▶ **Task instructions**
Please copy the leading lines of the entries below exactly, concluding with the line in which "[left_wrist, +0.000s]" occurs.
----
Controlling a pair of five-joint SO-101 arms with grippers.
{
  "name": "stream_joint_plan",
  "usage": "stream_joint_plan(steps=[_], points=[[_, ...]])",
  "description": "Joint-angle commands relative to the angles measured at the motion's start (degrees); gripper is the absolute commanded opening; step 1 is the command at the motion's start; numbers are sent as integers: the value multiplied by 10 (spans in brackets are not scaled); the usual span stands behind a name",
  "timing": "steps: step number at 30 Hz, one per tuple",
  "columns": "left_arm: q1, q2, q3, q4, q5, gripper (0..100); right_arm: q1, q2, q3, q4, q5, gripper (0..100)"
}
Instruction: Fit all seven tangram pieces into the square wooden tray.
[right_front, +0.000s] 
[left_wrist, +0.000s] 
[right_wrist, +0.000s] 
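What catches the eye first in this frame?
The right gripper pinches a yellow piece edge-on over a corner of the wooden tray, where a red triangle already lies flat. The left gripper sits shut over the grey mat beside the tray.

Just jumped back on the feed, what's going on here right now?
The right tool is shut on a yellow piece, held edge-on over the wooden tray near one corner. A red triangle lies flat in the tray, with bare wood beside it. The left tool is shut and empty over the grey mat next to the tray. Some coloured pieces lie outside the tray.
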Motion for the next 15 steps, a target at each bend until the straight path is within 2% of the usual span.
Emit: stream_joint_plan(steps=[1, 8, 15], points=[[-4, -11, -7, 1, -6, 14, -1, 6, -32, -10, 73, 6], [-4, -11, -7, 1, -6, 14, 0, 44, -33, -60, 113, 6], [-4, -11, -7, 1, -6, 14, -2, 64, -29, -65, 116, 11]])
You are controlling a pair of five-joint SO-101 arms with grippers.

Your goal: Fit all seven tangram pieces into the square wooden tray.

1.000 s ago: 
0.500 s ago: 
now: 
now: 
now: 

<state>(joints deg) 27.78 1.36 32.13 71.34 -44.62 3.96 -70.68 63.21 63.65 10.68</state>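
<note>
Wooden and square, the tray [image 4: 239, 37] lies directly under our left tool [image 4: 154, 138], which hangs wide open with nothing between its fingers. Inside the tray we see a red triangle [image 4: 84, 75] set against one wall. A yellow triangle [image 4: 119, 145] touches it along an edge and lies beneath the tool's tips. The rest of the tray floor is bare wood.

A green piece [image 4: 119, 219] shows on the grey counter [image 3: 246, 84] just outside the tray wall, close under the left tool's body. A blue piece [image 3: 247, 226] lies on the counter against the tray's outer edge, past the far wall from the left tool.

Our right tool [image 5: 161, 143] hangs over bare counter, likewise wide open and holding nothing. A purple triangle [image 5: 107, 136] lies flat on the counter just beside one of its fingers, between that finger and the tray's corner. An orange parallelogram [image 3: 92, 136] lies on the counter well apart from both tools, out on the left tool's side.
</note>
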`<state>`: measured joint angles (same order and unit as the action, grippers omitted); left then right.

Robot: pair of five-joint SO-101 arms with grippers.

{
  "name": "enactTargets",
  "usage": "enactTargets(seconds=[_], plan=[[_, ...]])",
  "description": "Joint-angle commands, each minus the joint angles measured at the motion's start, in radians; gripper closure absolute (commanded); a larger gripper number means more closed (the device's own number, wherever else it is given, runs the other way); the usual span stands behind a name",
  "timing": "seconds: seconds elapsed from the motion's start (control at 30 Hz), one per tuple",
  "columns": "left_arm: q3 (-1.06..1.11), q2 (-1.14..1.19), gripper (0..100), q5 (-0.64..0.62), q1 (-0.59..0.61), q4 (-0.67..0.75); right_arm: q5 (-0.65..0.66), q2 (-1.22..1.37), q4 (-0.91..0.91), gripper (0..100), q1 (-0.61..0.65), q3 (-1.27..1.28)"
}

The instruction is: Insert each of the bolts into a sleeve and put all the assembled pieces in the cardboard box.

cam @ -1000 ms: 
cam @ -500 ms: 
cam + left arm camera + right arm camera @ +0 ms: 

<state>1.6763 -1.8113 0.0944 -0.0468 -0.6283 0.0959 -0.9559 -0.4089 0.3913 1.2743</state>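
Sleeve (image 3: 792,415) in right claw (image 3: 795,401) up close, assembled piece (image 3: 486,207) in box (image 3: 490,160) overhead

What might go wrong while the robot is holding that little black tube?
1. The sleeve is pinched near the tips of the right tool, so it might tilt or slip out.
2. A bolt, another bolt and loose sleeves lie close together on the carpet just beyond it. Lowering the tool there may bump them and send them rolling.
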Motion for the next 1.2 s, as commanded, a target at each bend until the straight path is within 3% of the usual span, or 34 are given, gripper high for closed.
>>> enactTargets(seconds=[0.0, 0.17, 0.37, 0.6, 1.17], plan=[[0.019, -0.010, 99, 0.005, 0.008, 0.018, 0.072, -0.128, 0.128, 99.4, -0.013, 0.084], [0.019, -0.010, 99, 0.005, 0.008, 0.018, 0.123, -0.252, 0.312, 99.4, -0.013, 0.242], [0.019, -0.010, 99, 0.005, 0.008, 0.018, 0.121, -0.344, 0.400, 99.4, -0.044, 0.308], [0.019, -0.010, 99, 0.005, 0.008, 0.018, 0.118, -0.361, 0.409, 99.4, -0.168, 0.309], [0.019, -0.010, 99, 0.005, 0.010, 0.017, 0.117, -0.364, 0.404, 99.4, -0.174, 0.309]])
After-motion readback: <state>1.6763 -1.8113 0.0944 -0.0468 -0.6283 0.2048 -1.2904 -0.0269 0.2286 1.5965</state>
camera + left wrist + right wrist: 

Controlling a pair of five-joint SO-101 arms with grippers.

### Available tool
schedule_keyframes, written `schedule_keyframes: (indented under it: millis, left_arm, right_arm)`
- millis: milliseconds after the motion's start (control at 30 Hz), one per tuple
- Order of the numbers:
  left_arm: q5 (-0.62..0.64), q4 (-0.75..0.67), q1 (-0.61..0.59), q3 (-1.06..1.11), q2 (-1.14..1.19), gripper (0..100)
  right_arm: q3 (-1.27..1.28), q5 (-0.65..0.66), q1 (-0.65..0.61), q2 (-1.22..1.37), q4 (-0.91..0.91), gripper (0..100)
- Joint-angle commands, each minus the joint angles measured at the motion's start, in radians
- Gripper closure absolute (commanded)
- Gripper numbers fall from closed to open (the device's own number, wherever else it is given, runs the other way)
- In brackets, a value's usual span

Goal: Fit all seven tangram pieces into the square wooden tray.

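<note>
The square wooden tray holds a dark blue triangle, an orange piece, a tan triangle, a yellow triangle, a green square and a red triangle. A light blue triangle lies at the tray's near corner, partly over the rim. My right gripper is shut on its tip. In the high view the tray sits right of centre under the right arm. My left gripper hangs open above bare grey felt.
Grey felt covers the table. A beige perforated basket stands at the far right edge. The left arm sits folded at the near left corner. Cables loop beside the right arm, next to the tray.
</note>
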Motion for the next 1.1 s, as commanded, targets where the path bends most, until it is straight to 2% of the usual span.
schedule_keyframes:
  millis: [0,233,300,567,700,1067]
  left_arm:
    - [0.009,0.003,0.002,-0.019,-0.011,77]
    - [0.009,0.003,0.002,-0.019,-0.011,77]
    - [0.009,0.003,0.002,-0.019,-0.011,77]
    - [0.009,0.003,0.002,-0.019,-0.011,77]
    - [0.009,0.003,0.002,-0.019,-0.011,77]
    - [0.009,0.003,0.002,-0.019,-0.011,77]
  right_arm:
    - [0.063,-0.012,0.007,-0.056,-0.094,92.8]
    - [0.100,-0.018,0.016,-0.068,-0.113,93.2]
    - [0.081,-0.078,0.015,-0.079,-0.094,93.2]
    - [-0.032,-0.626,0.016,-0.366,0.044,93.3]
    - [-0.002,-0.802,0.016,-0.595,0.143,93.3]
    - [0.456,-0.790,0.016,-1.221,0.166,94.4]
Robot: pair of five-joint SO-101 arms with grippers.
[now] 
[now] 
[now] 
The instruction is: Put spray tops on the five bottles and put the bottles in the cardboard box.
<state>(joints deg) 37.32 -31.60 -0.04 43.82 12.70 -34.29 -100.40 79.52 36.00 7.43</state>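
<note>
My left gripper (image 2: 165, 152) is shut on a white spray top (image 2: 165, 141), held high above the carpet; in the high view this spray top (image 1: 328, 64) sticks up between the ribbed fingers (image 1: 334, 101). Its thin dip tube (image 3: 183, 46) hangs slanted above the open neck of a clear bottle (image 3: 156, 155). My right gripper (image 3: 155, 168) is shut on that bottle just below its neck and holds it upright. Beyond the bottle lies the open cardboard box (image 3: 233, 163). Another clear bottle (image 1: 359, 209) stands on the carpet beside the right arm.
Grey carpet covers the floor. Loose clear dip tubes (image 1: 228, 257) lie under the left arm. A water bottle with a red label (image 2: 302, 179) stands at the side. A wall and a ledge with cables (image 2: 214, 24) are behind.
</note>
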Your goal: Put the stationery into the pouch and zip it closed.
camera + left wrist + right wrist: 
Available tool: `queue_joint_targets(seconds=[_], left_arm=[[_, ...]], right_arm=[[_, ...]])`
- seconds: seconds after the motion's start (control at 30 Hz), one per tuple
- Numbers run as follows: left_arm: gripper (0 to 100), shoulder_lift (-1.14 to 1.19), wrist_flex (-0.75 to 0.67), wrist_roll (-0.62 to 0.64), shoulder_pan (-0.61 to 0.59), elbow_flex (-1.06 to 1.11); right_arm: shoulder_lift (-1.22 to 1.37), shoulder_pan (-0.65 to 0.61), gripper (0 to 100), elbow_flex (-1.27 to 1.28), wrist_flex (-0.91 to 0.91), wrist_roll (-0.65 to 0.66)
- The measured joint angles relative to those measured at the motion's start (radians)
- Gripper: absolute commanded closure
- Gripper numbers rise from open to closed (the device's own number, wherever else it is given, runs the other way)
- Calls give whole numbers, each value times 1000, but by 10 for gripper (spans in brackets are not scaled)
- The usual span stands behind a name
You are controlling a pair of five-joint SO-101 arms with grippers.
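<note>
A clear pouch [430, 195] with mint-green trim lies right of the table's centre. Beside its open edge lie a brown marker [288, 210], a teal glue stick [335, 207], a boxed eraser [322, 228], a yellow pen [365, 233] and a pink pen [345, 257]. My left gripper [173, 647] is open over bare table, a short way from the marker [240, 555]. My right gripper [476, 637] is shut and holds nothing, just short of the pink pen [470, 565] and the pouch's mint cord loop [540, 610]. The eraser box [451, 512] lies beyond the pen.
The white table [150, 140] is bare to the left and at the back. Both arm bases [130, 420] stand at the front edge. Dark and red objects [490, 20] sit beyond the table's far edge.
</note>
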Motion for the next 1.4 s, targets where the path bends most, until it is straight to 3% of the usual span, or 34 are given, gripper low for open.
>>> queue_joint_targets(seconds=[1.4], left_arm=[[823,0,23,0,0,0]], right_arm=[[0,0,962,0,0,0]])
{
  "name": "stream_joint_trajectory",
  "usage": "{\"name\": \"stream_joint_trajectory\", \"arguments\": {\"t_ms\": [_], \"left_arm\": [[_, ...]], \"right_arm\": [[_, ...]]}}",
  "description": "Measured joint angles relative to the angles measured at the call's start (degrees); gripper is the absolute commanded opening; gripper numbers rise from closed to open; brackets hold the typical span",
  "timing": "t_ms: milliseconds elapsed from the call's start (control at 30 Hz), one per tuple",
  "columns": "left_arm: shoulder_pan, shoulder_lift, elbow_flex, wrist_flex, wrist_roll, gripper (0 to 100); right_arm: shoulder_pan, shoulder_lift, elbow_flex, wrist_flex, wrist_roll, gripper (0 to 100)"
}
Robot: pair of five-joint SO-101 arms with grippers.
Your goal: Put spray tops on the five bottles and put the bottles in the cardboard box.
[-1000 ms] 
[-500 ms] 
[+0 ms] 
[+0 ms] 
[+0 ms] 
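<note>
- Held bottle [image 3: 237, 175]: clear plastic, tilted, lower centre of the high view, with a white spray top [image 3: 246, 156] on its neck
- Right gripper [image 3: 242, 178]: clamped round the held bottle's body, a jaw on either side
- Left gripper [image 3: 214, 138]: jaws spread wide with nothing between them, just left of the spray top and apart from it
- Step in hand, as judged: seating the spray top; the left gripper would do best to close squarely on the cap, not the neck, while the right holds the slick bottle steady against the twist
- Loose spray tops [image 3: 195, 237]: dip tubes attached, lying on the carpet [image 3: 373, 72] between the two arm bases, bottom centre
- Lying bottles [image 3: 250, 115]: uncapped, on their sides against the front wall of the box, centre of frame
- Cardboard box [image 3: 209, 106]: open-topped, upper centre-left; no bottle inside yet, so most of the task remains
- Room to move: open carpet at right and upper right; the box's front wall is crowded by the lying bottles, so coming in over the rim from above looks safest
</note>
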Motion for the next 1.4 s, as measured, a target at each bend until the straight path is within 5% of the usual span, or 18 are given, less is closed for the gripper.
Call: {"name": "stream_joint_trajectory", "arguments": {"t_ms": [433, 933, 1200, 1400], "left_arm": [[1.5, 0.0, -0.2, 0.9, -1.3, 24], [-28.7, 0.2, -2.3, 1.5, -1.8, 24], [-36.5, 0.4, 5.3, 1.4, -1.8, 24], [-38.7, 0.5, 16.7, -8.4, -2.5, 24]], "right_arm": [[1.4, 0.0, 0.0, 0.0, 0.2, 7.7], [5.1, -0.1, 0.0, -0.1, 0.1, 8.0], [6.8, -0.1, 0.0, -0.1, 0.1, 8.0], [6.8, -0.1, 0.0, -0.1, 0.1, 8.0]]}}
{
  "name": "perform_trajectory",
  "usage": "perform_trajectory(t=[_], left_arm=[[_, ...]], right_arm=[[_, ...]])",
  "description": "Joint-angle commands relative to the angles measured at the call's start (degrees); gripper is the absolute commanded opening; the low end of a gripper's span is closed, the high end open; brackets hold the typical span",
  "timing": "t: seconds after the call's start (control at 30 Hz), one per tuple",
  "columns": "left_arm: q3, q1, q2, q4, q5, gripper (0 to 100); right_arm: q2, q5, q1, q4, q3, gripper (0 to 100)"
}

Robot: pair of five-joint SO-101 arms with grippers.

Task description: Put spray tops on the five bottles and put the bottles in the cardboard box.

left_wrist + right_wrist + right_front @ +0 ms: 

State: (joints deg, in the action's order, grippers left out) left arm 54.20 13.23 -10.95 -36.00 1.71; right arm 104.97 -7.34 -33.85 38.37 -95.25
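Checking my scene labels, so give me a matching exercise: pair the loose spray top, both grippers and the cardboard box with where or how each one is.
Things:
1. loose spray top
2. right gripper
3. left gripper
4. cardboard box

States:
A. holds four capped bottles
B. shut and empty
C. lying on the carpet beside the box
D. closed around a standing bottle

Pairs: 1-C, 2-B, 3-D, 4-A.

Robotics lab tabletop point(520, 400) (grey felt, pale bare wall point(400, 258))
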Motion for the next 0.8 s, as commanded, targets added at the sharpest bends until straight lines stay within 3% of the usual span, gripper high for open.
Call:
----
▶ **Answer to this task**
Controlling a pair of five-joint SO-101 arms with grippers.
{
  "name": "stream_joint_plan",
  "usage": "stream_joint_plan(steps=[_], points=[[_, ...]])",
  "description": "Joint-angle commands relative to the angles measured at the motion's start (degrees); gripper is the absolute commanded opening; step 1 is the command at the motion's start; numbers are sent as integers: the value multiplied by 10 (spans in brackets are not scaled); the usual span stands behind a name",
  "timing": "steps: step number at 30 Hz, one per tuple",
  "columns": "left_arm: q1, q2, q3, q4, q5, gripper (0..100); right_arm: q1, q2, q3, q4, q5, gripper (0..100)"
}
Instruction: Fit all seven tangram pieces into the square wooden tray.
[right_front, +0.000s] 
[left_wrist, +0.000s] 

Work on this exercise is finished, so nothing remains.